Athens: A Greek court on Wednesday declared far-right party Golden Dawn a criminal group, effectively banning a radical organisation that was once the third-largest political force in the country.
The courtroom cheered as the high-profile trial reached its end after five years of hearings, as did thousands who gathered outside the Athens appeals court.
But the mood on the streets turned sour when isolated groups of hooded youths threw petrol bombs at police, who responded with tear gas and water cannon.
Golden Dawn was catapulted from obscurity to infamy in the space of a few years, attracting supporters with a xenophobic rhetoric at the height of Greece’s debilitating debt crisis.
But it started to unravel in September 2013, when a party supporter was arrested for the killing of Pavlos Fyssas, a musician and rapper aligned to the political left.
“With today’s decision, a traumatic cycle in the country’s public life comes to an end,” said Prime Minister Kyriakos Mitsotakis. “As in the ballot, this Nazi group was also convicted by the court.” Golden Dawn members, including its leader Nikos Mihaloliakos, were rounded up and authorities launched an inquiry into whether the group was a criminal organisation in parallel to the probe into Fyssas’s death.
Before the court ruled that the party leadership was running a criminal group, the court found Golden Dawn supporter Yiorgos Roupakias guilty of Fyssas’s murder.
Fyssas’s black-clad mother Magda, who has not missed a day since the trial started, burst into tears when the verdict went against Golden Dawn.
“Pavlos you did it,” she said. “We won a battle but are continuing the fight.” The Golden Dawn members were not in court on Wednesday. They were arrested in 2013, the first time that elected politicians had been detained in Greece since a military coup in 1967, and released after their pre-trial detention period expired.
Golden Dawn failed to win a single seat in last year’s parliamentary election.
Prosecutors had charged 65 people, including 18 former Golden Dawn lawmakers, with being members of a criminal group.
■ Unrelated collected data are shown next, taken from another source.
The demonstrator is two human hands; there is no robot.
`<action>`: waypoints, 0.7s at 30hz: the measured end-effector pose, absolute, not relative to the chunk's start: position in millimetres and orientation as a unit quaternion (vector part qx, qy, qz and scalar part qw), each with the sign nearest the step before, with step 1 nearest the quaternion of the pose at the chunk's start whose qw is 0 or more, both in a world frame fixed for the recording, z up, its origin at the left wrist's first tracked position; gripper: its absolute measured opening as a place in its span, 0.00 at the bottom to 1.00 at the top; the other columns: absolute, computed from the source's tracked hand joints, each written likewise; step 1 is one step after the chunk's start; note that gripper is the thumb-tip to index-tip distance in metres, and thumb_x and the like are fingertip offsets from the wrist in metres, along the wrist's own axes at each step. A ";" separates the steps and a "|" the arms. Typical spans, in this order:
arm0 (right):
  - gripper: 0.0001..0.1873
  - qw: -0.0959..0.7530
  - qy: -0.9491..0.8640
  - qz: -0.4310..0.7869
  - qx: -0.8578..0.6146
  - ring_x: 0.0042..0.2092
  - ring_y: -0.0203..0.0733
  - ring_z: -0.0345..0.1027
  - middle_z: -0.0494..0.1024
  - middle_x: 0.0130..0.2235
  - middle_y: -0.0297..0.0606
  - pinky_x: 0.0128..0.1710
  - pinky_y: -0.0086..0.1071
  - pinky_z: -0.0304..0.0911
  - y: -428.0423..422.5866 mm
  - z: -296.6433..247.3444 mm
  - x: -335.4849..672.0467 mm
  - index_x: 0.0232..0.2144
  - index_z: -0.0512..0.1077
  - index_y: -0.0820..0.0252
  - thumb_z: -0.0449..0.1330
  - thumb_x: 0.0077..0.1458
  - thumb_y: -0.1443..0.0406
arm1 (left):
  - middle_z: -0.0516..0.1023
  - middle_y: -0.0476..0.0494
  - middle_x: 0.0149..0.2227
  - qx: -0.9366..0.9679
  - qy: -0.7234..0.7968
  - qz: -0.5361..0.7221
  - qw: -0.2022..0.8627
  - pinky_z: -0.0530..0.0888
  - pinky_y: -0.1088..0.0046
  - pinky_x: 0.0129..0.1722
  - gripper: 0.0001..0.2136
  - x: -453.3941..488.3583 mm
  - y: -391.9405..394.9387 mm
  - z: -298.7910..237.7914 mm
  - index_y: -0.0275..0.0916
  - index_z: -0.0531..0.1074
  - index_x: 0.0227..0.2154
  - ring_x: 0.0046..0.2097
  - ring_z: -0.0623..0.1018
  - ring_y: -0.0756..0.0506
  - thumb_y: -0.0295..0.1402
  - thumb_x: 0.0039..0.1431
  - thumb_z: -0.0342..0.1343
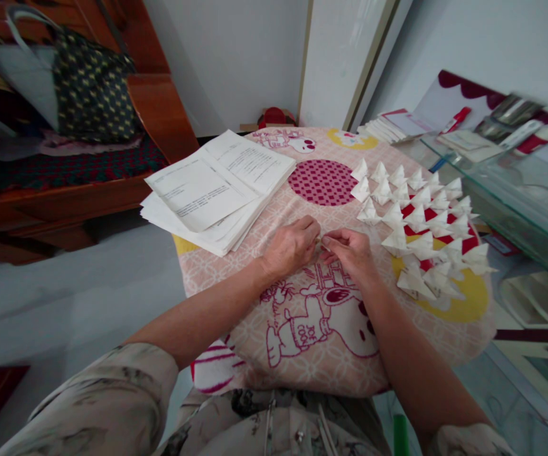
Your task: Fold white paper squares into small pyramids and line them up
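Both hands meet over the middle of the cloth-covered table (250, 323). My left hand (295, 244) is closed, its fingers curled down towards the right hand. Thumb and forefinger of my right hand (350, 250) are pinched together just opposite. Between the fingertips shows a sliver of a small piece of paper (321, 244), pale and mostly hidden by the fingers. To the right stand several pointed folded paper pieces (416, 218), set out in rough rows. A stack of printed paper sheets (207, 196) lies to the left, with a loose sheet askew on top.
A glass shelf (487, 209) borders the table on the right, holding a metal container (516, 111) and a red marker (457, 119). A pile of papers (388, 126) is at the back right. On the left stands a wooden bench (160, 117) with a patterned bag (91, 88).
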State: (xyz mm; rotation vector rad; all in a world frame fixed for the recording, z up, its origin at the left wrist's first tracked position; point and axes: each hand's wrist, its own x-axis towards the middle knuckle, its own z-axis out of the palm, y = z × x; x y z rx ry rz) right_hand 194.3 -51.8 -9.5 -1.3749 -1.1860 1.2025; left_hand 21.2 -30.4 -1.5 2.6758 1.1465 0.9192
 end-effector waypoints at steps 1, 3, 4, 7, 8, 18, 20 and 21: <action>0.15 0.462 -0.487 0.488 -0.558 0.22 0.42 0.74 0.77 0.22 0.35 0.18 0.31 0.70 -51.7 -9.8 194.3 0.29 0.74 0.59 0.70 0.43 0.57 | 0.74 0.41 0.37 0.876 0.374 0.300 0.045 0.71 0.71 0.34 0.06 21.3 -30.6 -1.2 0.36 0.70 0.34 0.35 0.73 0.47 0.24 0.61 0.48; 0.15 0.459 -0.491 0.487 -0.558 0.21 0.42 0.73 0.77 0.21 0.35 0.17 0.30 0.69 -51.7 -9.8 194.0 0.29 0.74 0.59 0.70 0.42 0.57 | 0.74 0.41 0.38 0.878 0.370 0.299 0.044 0.71 0.71 0.34 0.06 21.4 -30.7 -1.5 0.36 0.70 0.34 0.35 0.73 0.47 0.24 0.62 0.48; 0.15 0.457 -0.490 0.486 -0.560 0.21 0.42 0.73 0.77 0.21 0.35 0.16 0.30 0.68 -51.7 -9.5 193.8 0.29 0.74 0.60 0.70 0.42 0.57 | 0.74 0.41 0.37 0.880 0.367 0.299 0.043 0.71 0.72 0.33 0.06 21.5 -30.5 -2.0 0.35 0.70 0.34 0.35 0.73 0.47 0.25 0.62 0.48; 0.14 0.452 -0.477 0.488 -0.574 0.21 0.41 0.73 0.77 0.21 0.35 0.16 0.29 0.69 -51.9 -7.3 192.7 0.28 0.74 0.60 0.69 0.42 0.57 | 0.74 0.41 0.37 0.884 0.361 0.295 0.035 0.71 0.72 0.33 0.07 21.7 -29.5 -4.1 0.35 0.70 0.34 0.35 0.73 0.47 0.25 0.63 0.47; 0.14 0.451 -0.472 0.489 -0.578 0.21 0.41 0.74 0.77 0.21 0.35 0.16 0.29 0.69 -52.1 -6.5 192.4 0.27 0.74 0.61 0.69 0.43 0.57 | 0.74 0.41 0.37 0.886 0.359 0.293 0.031 0.71 0.72 0.33 0.07 21.8 -29.2 -4.8 0.36 0.70 0.34 0.36 0.74 0.47 0.25 0.63 0.47; 0.10 0.471 -0.429 0.506 -0.581 0.23 0.43 0.75 0.77 0.21 0.34 0.18 0.30 0.70 -53.7 -4.4 191.8 0.27 0.73 0.60 0.67 0.39 0.64 | 0.74 0.41 0.37 0.889 0.347 0.297 0.029 0.72 0.72 0.35 0.07 21.2 -29.4 -4.2 0.35 0.70 0.33 0.37 0.74 0.47 0.24 0.62 0.47; 0.11 0.474 -0.431 0.512 -0.573 0.23 0.43 0.75 0.77 0.21 0.34 0.20 0.30 0.71 -54.1 -4.0 191.9 0.28 0.73 0.60 0.68 0.38 0.65 | 0.74 0.41 0.37 0.887 0.351 0.299 0.029 0.72 0.72 0.34 0.07 20.9 -29.2 -3.6 0.35 0.70 0.33 0.36 0.73 0.47 0.24 0.62 0.47; 0.12 0.474 -0.433 0.514 -0.568 0.24 0.42 0.75 0.77 0.22 0.34 0.21 0.30 0.71 -54.2 -3.9 191.9 0.28 0.73 0.59 0.68 0.38 0.65 | 0.74 0.41 0.37 0.886 0.352 0.301 0.029 0.71 0.72 0.34 0.07 20.7 -29.2 -3.4 0.35 0.69 0.33 0.36 0.73 0.47 0.24 0.61 0.47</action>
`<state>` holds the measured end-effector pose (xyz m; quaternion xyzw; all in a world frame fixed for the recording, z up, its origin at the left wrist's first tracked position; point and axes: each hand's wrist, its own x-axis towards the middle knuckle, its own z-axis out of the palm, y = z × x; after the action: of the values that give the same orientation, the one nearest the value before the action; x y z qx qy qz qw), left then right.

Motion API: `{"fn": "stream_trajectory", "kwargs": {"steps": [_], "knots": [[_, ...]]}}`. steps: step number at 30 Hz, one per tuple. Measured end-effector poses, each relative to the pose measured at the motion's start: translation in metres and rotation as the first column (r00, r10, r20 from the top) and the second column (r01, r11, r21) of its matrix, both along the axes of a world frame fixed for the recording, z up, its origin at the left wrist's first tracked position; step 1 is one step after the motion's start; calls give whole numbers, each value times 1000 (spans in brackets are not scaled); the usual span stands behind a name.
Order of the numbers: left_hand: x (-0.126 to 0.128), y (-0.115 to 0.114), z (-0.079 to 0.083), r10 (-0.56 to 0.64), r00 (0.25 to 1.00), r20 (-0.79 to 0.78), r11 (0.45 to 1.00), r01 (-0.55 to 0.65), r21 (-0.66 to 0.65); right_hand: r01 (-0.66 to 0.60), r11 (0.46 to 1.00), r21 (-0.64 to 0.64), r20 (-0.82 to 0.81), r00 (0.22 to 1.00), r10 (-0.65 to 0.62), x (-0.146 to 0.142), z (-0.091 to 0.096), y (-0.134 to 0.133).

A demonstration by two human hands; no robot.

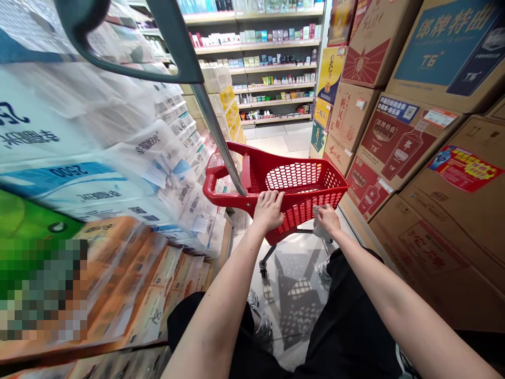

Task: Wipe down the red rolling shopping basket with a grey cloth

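Observation:
A red plastic shopping cart (303, 200) with a perforated basket stands in front of me on thin metal legs with casters. A metal pole (221, 134) rises from its left side to a dark grey handle at the top. Across the cart's near rim, my left hand (269, 210) is closed, its fingers hooked over the edge. Close to the basket's near side, my right hand (327, 218) is pinched closed. A pale, greyish thing shows at and below its fingers, too unclear to name.
Stacked white tissue packs (130, 158) and orange packs (150, 284) line the left. Cardboard cartons (406, 137) are piled high on the right. Shelves of small goods (276, 68) stand at the aisle's far end. Tiled floor (292, 295) lies under the cart.

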<state>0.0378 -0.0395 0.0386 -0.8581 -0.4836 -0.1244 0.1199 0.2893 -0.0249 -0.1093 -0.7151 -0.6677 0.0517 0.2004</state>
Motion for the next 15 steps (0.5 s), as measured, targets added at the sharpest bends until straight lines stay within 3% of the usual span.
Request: {"fn": "stream_trajectory", "kwargs": {"steps": [3,5,9,12,15], "knots": [[0,1,-1,-16,1000,-2,1000,16,-11,51,999,18,-36,998,-50,5,-7,-16],[-1,1,-1,-37,999,-11,999,37,-34,59,997,51,-55,997,-57,12,-2,-29],[-3,0,0,-79,997,-23,996,78,-44,-4,994,113,-46,999,9,43,33,-54],[-8,-5,1,-122,992,-17,992,121,-33,33,989,141,-17,999,-31,73,58,-78],[-15,-11,2,-153,988,3,988,153,-15,75,984,161,5,997,-77,95,68,-100]]}}
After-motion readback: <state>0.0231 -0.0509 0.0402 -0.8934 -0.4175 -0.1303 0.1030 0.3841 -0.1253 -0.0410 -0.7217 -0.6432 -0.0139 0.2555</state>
The party said it was the victim of a political witch-hunt.
Dozens of others on trial, party members and alleged associates, face convictions on charges that range from murder to perjury, linked to violent attacks on immigrants and left-wing activists.
Wednesday’s verdict sets the stage for the high-profile case to proceed with the court looking into sentencing for the murder of Fyssas and other violent attacks.
Tens of thousands rallied outside the court, holding banners reading “Fascism, Never Again” and “Freedom for the People, Death to Fascism”.
“We must send a message to the younger generations, a message against fascism,” said 69-year-old Sophia. “It’s our duty to democracy to be here today, to show we are standing up against such criminal actions.” Amnesty International said Wednesday’s verdict would boost efforts to fight hate crimes.
“This verdict sends a clear message to political groups with aggressive anti-migrant and anti-human rights agendas in Greece and across Europe that violent and racist criminal activity will not go unpunished,” said Nils Muiznieks, Amnesty’s Europe director.